Two antigenized
antibodies (AgAbs) were engineered to express peptidic
Arg-Gly-Asp (RGD) motifs present in extracellular matrix molecules. The
RGD tripeptide sequence was inserted in the third hypervariable loop of an
immunoglobulin human/mouse chimeric heavy chain gene as a single or three repeat yielding two
antibodies termed gamma1RGD and gamma1(RGD)3, respectively. The
antibodies were used to target specific
cell-surface receptors of the
integrin type expressed by three human tumor cell lines, a
melanoma (M21), and
osteosarcoma (KRIB) and a fibroblastoma (WI-38). Based on in vitro adhesion assays and flow cytometric analysis, we found that all three cell lines interacted with gamma1(RGD)3 but not with gamma1RGD. Binding of
tumor cells to surface-immobilized gamma1(RGD)3 was inhibited in a dose-dependent manner by the RGD-containing synthetic
peptides GdRGDSP and RGDS. These synthetic
peptides, but no a GDR-containing control
peptide, interfered with the binding of
tumor cells to surface-immobilized human
fibronectin. In their soluble form, neither
fibronectin nor gamma1(RGD)3 inhibited
tumor cell adhesion to surface-immobilized
fibronectin.

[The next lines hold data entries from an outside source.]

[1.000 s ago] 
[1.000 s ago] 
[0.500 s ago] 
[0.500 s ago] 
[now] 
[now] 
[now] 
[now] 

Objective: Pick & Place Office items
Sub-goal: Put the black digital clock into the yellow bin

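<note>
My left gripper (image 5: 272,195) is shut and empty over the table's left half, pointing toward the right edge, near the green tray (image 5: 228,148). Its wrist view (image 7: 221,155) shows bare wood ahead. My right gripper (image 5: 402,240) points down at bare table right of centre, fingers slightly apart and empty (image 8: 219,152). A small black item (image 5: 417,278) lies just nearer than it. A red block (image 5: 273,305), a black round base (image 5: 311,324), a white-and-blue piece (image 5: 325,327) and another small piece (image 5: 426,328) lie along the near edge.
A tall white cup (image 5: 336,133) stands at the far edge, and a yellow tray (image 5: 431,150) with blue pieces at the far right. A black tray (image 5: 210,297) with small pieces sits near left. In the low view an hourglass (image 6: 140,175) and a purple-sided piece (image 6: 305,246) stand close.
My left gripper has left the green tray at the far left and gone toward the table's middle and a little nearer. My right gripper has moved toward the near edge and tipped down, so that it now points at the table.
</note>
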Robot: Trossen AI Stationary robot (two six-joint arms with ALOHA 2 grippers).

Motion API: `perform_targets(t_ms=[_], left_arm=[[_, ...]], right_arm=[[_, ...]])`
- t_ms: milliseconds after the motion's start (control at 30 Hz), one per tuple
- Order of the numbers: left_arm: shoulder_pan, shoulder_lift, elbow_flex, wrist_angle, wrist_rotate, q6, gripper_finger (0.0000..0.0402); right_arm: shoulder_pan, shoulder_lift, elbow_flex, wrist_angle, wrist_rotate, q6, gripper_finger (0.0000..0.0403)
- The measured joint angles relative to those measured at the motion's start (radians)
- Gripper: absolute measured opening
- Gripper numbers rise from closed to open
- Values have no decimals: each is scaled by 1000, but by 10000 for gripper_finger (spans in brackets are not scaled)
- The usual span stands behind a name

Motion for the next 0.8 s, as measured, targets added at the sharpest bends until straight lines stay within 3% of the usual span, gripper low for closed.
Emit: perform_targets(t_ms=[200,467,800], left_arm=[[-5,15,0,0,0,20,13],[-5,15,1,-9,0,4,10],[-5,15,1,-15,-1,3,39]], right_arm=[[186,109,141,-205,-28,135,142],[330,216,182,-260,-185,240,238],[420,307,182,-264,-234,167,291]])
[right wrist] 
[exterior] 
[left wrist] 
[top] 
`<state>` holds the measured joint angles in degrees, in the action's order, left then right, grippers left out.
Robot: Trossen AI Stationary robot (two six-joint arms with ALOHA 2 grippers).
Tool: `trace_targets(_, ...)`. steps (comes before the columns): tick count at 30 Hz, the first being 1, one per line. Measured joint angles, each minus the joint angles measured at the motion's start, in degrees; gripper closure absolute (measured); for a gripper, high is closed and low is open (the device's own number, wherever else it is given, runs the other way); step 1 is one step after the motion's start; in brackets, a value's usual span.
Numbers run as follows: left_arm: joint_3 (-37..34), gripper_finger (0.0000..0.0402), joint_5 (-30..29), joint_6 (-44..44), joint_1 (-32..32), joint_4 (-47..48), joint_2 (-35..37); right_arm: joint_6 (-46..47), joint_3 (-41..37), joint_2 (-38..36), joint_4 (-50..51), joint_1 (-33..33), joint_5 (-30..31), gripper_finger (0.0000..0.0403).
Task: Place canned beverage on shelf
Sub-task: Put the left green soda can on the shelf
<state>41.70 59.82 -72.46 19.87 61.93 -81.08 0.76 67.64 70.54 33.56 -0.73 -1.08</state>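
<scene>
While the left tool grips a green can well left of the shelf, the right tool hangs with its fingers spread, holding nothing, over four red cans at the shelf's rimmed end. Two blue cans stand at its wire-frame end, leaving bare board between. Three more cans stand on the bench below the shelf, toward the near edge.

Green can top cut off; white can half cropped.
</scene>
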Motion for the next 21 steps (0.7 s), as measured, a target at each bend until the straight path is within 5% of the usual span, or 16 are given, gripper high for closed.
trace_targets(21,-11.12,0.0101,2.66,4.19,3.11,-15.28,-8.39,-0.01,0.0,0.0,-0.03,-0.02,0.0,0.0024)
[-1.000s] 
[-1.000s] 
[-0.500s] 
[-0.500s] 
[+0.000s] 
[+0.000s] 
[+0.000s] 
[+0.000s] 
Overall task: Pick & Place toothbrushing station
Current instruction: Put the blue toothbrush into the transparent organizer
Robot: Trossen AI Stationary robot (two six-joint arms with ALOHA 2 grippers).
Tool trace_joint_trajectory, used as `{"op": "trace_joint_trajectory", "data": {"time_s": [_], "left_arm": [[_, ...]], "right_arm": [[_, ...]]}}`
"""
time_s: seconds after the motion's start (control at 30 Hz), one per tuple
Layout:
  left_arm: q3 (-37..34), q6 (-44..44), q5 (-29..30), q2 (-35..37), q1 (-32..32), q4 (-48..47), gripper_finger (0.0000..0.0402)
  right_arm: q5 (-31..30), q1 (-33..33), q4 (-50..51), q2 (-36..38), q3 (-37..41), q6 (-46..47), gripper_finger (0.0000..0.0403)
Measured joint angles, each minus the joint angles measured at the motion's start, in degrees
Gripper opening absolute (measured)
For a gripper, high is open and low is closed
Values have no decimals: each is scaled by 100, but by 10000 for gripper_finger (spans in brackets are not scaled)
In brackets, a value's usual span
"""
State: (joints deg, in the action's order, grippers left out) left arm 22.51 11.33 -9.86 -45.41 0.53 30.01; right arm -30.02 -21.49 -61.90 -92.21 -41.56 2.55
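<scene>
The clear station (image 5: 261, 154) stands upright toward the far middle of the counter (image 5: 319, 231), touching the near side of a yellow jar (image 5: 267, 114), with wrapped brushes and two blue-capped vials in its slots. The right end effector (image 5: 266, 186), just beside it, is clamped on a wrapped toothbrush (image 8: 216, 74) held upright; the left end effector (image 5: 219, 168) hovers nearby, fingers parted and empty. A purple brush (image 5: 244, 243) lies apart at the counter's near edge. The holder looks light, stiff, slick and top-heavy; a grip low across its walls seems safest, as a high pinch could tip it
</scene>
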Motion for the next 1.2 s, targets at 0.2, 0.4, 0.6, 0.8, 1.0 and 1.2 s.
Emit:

Gamma1(RGD)3 specifically recognized
integrin alphavbeta3 based on two criteria: reactivity with purified
integrin receptors and binding to variants of M21
melanoma cells expressing alphavbeta3, alphaIIbbeta3 or no beta3
integrins, respectively. Collectively, our results indicate that the (RGD)3 loop in the antigenized antibody mimics the
ligand function of natural
extracellular matrix proteins and has a restricted receptor specificity for the
alphavbeta3 integrin which is not inherent to short RGD containing
peptides.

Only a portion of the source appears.